【第10話】手を伸ばした先に
転送の衝撃がまだ体に残っていた。息がうまく整わない。光は数秒の間に深呼吸を繰り返し、腕の端末を起動した。
「T-1123、転送者・陽菜……屋外。位置、商業ビル13階相当、屋上テラス」
「まさか……っ」
光はすぐさま駆け出した。屋外という情報が頭の中で最悪の可能性と結びついていく。街の空気がやけに冷たく感じた。

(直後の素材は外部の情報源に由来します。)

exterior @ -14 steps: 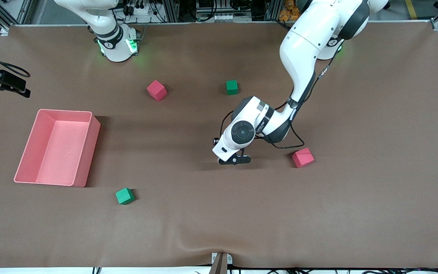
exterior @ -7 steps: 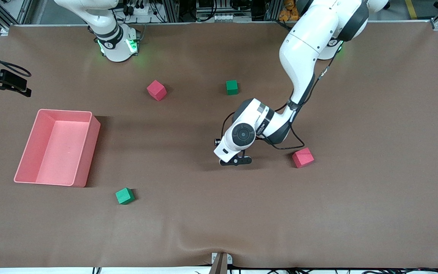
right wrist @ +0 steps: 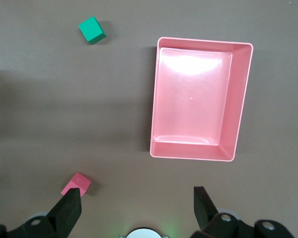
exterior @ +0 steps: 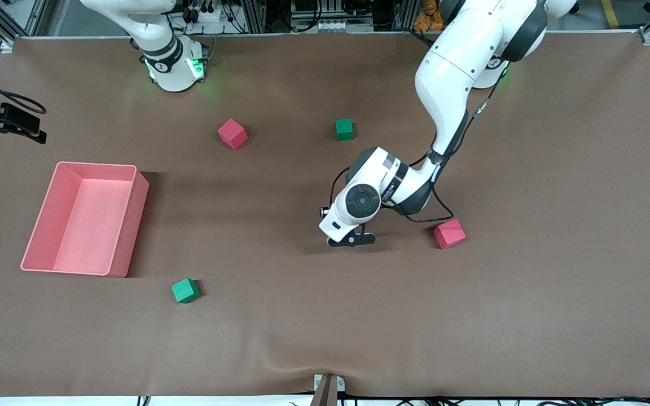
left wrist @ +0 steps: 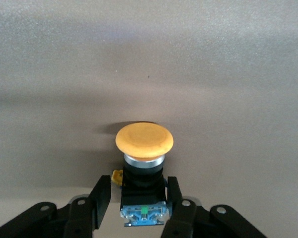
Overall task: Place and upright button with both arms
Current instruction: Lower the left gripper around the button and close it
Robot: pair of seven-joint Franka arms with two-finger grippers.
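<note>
Button with its round orange cap sits low on the brown counter, near the middle. It lies between the two black fingers of the left end effector. The fingers stand on each side of its short black body. They look very close to it, but I cannot tell if they squeeze it yet. In the front view the white wrist hides the button.

The left end effector is down by the counter. A pink-red cube lies near it, toward the left arm's end of the counter.

The right arm waits up high. Its right end effector hangs wide open with nothing in it, over the spot by its own base. It looks down on a pink tray.

The pink tray sits at the right arm's end of the counter. A green cube lies nearer to the front camera than the tray. Another pink-red cube and another green cube lie closer to the arms' bases.
</note>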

ビルの前には人だかりができていた。ざわつき、誰かが叫んでいる。
「飛び降りようとしてる人がいるらしい」
「もう警察呼んだ?」
光は目を見開き、見上げた。ビルの13階相当の屋上テラス。そこに立っていたのは陽菜だった。柵の外、細い足が空中に出ていた。
「……陽菜!!」
誰の耳にも届かないその叫びを残し、光は建物の中に駆け込んだ。階段を一段飛ばしに登りながら、息が乱れ、鼓動が耳を打つ。
(お願いだ、間に合ってくれ――)
13階のドアが見えた。その向こうには風に揺れる少女の髪が、逆光に照らされていた。
ドアを開け放った瞬間、世界がスローモーションになった。
「陽菜ァ――――っ!!」
だが、彼女の体はもう落ちていた。手は届かなかった。
ただ、その場に崩れ落ちるしかなかった。
膝をついたまま、光は呆然とテラスの先を見つめ続けた。何分経ったのかもわからない。ビルの下では誰かが叫んでいる。誰かが泣いている。
「……俺は、何をしていたんだ」
呆然と呟いた声が風にかき消された。
気がつけば、視界が歪んでいた。涙なのか、虚脱によるものなのかもわからなかった。
そして——。
ふと気づくと、光は見慣れた天井を見上げていた。転送管理局の床に倒れたまま、全身が重かった。
目をゆっくりと動かすと、そこには雨宮が立っていた。
「……高槻光。これより、取調室へ向かってもらう」
雨宮の声は冷静だった。
だが、その視線の奥には、言葉にできない感情が滲んでいた。